The latest measure, offered by Sen. John Thune (R-S.D.), has far greater reach. Offered today as an amendment to the Defense Authorization bill, it would allow individuals to carry concealed firearms across state lines if they "have a valid permit or if, under their state of residence, they are entitled to do so," Thune explained in a statement.
Thune and his allies contend that by overriding stricter state laws that limit the transport of firearms, the Thune measure would help to lower crime. "Since criminals are unable to tell who is and who is not carrying a firearm just by looking at a potential victim, they are less likely to commit crimes when they fear that they may come in direct contact with an individual who is armed," the statement said.
But Democrats, especially those who represent big cities, were aghast at the sweep of the amendment and are rallying mayors and governors to help win back earlier Democratic defectors. "This amendment is a bridge too far, and could endanger the safety of millions of Americans," Sen. Charles Schumer (D-N.Y.) said in a statement.
Schumer, who has pledged the filibuster the amendment, said it represented a breach of state rights. "Each state has carefully crafted its concealed-carry laws in the way that makes the most sense to protect its citizens. Clearly, large, urban areas merit a different standard than rural areas. To gut the ability of local police and sheriffs to determine who should be able to carry a concealed weapon makes no sense. It could reverse the dramatic success we've had in reducing crime in most all parts of America," Schumer said.
The National Rifle Association called the Thune amendment "important and timely pro-gun reform" and urged its members to lobby lawmakers to support it, when it comes to a vote later this week. "The right to self-defense does not end at state lines," the NRA statement asserted.
Schumer and his Senate allies, including Sens. Frank Lautenberg (D-N.J.), Dianne Feinstein (D-Calif.) and Richard Durbin (D-Ill.), are seeking to convince new Democratic senators, many from Western states where the Second Amendment is sacrosanct, that this measure is primarily a political taunt. Two key targets: Sens. Michael Bennet and Mark Udall, both freshman Democratic senators from Colorado who voted with Republicans on the national parks measure.

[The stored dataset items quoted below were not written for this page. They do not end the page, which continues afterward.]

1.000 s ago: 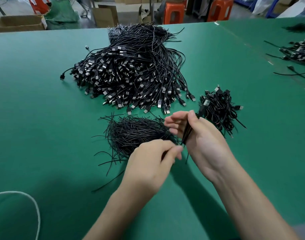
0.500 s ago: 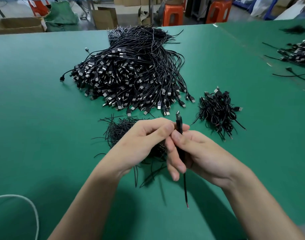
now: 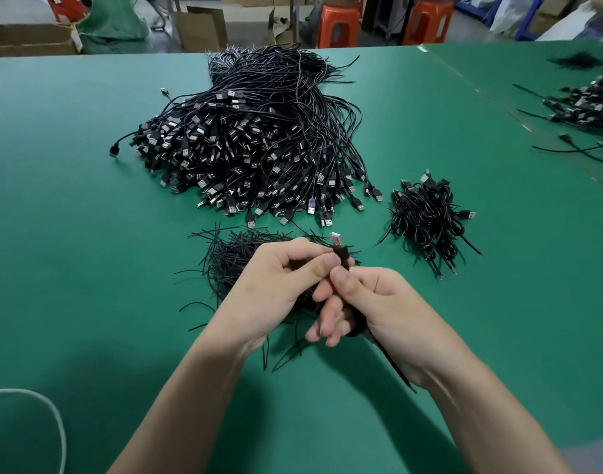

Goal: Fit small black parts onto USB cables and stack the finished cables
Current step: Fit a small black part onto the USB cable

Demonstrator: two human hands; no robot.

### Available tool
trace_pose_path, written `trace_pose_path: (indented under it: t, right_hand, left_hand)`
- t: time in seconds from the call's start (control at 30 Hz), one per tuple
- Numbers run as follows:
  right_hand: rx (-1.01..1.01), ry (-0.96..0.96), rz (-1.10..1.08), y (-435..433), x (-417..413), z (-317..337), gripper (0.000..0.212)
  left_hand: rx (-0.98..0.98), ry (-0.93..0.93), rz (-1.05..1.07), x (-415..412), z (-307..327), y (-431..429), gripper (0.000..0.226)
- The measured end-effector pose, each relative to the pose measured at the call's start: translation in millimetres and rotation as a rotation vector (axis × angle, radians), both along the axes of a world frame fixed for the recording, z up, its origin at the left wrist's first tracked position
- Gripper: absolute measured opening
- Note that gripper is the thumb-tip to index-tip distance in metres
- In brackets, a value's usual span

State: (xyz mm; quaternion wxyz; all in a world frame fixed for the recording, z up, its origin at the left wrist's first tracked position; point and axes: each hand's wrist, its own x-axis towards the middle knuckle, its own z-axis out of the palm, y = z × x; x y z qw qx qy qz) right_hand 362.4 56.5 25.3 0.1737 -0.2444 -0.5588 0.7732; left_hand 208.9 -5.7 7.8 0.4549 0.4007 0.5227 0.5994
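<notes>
The two hands meet over the near middle of the green table (image 3: 87,268) and cover most of the black USB cable (image 3: 341,255) they hold: only its silver plug end shows above the thumbs, and a thin black length (image 3: 397,372) shows below the right hand (image 3: 385,313). The left hand (image 3: 279,285) hides the near part of the loose heap of thin black strips (image 3: 231,258). Whether a small black part sits on the cable cannot be told. At the table's near left corner a white cord (image 3: 53,412) is cut off by the picture's edge. At the far right edge another black cable pile (image 3: 587,107) is cut off and blurred.
</notes>
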Motion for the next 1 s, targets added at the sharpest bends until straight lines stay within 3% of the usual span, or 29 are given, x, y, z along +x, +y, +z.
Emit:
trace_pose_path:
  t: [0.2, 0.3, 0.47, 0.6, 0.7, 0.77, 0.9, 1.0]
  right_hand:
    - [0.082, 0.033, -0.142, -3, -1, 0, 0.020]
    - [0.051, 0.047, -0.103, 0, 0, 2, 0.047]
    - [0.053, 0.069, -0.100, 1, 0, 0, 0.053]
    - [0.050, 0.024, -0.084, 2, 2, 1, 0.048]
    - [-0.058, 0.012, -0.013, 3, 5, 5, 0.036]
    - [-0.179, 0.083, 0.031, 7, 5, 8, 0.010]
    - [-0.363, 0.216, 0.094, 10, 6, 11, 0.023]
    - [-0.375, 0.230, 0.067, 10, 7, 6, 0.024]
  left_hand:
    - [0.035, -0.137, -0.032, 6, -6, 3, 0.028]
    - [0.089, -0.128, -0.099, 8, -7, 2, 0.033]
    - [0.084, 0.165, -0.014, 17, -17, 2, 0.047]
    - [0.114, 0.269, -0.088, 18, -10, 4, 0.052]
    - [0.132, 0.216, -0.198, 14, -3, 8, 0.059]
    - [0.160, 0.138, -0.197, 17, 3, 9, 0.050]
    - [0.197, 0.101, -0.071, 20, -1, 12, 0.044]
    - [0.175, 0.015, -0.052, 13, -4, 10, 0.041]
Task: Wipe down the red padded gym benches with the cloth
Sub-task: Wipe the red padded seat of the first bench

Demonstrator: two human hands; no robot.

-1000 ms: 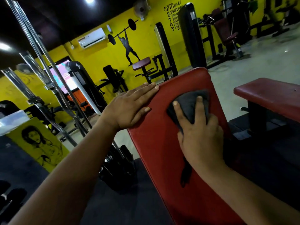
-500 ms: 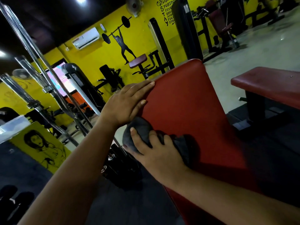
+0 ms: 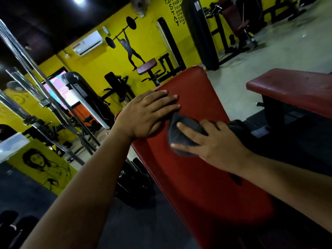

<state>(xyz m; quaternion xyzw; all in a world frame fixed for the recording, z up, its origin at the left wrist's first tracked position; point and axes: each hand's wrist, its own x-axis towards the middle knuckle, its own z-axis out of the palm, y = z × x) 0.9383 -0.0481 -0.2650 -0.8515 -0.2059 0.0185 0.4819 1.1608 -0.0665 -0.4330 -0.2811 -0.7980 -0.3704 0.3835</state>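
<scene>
- Long red padded vinyl bench [image 3: 197, 177]: inclined backrest running from the near edge of view up toward the room; the item under cleaning.
- Dark grey bunched cloth [image 3: 181, 133]: lies on the upper-middle of the pad, pinned under the right hand.
- Right hand [image 3: 212, 142]: fingers [image 3: 186, 127] spread and nearly straight, pressing the cloth flat to the pad, probably to keep broad contact while rubbing.
- Left hand [image 3: 145, 114]: fingers straight and together, holding nothing, palm laid on the pad's left edge just beside the cloth; likely bracing the bench.
- Second red padded flat bench [image 3: 291, 87]: stands apart to the right, seemingly awaiting its turn.
- Room: yellow walls [image 3: 147, 38] with a black weightlifter silhouette, chrome bars [image 3: 36, 90] at left, pale floor [image 3: 280, 53].
</scene>
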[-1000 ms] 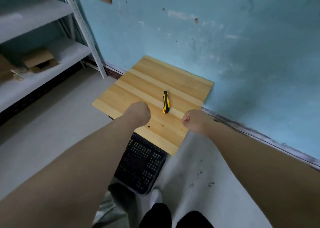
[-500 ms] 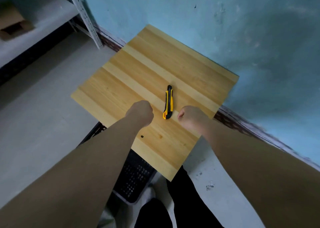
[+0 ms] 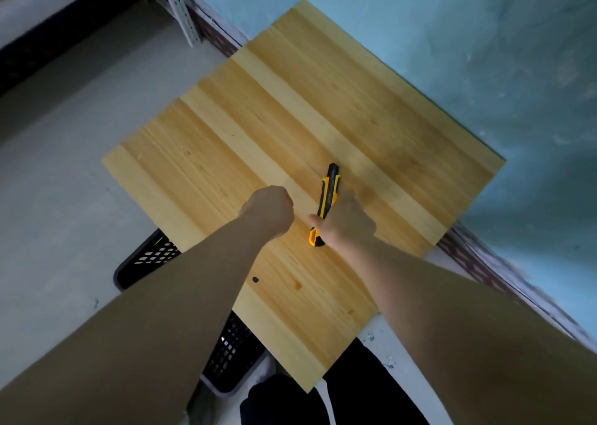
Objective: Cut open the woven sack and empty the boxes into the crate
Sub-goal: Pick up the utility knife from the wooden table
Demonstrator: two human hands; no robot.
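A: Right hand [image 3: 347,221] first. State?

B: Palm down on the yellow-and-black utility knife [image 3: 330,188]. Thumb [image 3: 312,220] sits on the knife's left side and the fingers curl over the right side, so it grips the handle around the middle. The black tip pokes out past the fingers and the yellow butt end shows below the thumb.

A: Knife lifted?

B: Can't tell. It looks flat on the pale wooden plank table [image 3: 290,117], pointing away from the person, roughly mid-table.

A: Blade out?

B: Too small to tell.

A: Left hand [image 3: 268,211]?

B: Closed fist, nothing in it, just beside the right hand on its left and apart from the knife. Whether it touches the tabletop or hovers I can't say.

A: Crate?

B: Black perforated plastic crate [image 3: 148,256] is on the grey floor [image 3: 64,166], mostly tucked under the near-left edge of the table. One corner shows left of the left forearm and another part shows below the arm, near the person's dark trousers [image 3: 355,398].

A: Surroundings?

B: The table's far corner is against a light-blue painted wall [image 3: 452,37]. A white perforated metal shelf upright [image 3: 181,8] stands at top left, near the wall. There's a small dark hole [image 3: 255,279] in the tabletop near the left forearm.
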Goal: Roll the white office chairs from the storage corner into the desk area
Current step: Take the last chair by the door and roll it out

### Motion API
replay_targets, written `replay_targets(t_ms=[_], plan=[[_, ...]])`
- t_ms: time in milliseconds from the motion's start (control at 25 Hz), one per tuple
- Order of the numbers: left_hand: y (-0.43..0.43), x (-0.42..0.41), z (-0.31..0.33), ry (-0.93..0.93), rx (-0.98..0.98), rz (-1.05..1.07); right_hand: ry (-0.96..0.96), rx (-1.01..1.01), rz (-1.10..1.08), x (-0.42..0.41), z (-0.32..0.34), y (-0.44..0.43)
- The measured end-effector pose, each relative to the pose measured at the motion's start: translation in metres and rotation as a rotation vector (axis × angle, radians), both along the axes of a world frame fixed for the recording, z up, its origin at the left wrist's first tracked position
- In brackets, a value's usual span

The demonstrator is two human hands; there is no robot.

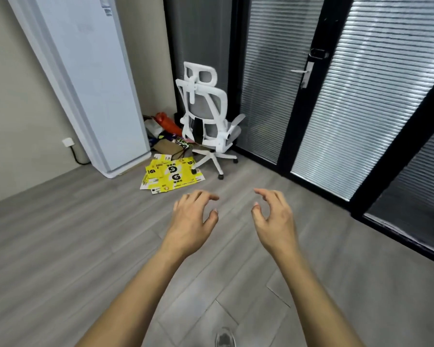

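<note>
Fingers (206, 196) of the left hand (193, 217) and right hand (273, 219) are held spread and loosely curled with nothing gripped, likely readied for the backrest. The chair (206, 113) is parked in the corner, well apart from both hands, back turned outward. One caster seems set on the edge of yellow cardboard (171, 176). Bags (164, 126) are heaped beside it, between a white unit (93, 83) and a glass door (308, 96).

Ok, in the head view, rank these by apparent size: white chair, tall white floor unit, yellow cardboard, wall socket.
1. tall white floor unit
2. white chair
3. yellow cardboard
4. wall socket
All sit near the same corner, so nearness hardly skews the order.
</note>
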State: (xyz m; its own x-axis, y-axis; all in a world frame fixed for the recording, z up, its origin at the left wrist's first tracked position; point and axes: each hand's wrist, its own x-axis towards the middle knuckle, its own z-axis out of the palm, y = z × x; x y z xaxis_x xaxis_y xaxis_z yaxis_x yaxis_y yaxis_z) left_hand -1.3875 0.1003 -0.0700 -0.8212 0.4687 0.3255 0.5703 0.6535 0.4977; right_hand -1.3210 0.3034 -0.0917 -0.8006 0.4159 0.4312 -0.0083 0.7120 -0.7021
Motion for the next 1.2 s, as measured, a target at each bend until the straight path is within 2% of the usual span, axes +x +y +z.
replay_targets(t_ms=[160,400,640,920,1080,1200], plan=[[0.033,-0.167,0.007,0.002,-0.034,0.049,0.029,-0.026,0.069,-0.193,0.006,0.037],[0.033,-0.409,0.002,0.015,-0.014,0.157,0.045,0.021,0.198,-0.461,0.011,0.053],[0.042,-0.684,-0.013,0.009,-0.014,0.145,0.024,0.005,0.134,-0.718,-0.003,0.076],[0.102,-0.946,-0.006,-0.028,-0.005,0.044,-0.056,-0.024,-0.032,-0.938,-0.001,0.139],[0.144,-1.083,-0.026,-0.018,-0.092,0.016,-0.052,-0.034,-0.091,-1.074,-0.027,0.188],[0.168,-1.168,-0.038,-0.071,-0.144,-0.011,-0.186,0.018,-0.143,-1.158,-0.054,0.217]])
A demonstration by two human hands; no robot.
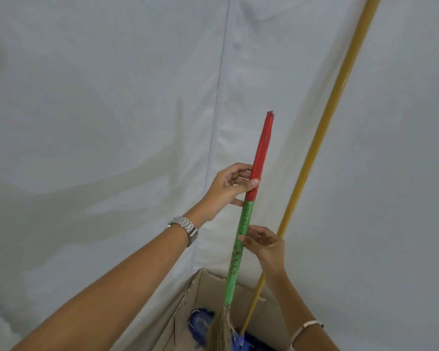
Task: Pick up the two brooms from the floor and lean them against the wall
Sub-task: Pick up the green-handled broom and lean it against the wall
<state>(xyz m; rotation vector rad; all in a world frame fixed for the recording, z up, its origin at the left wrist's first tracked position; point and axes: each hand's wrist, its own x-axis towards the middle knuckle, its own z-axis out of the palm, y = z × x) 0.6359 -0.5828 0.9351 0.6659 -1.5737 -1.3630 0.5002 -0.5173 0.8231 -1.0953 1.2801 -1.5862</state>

Another target is Sen. Arlen Specter of Pennsylvania, who voted with Republicans on the national parks provision, but has since switched his allegiance to the Democratic Party and faces a primary challenge in his 2010 re-election bid. Among the 450 mayors around the country who are seeking to defeat the Thune measure are 106 Democratic mayors from Pennsylvania.
Also, families and survivors of victims in the Virginia Tech shootings will run a full-page ad in Monday's Richmond Times-Dispatch calling on Sens. Jim Webb and Mark Warner to vote against the amendment. Both lawmakers are counted in the party's pro-gun camp.
The Thune amendment is cosponsored by Sen. Mark Begich (D-Alaska), another Democrat who has voted consistently with the N.R.A.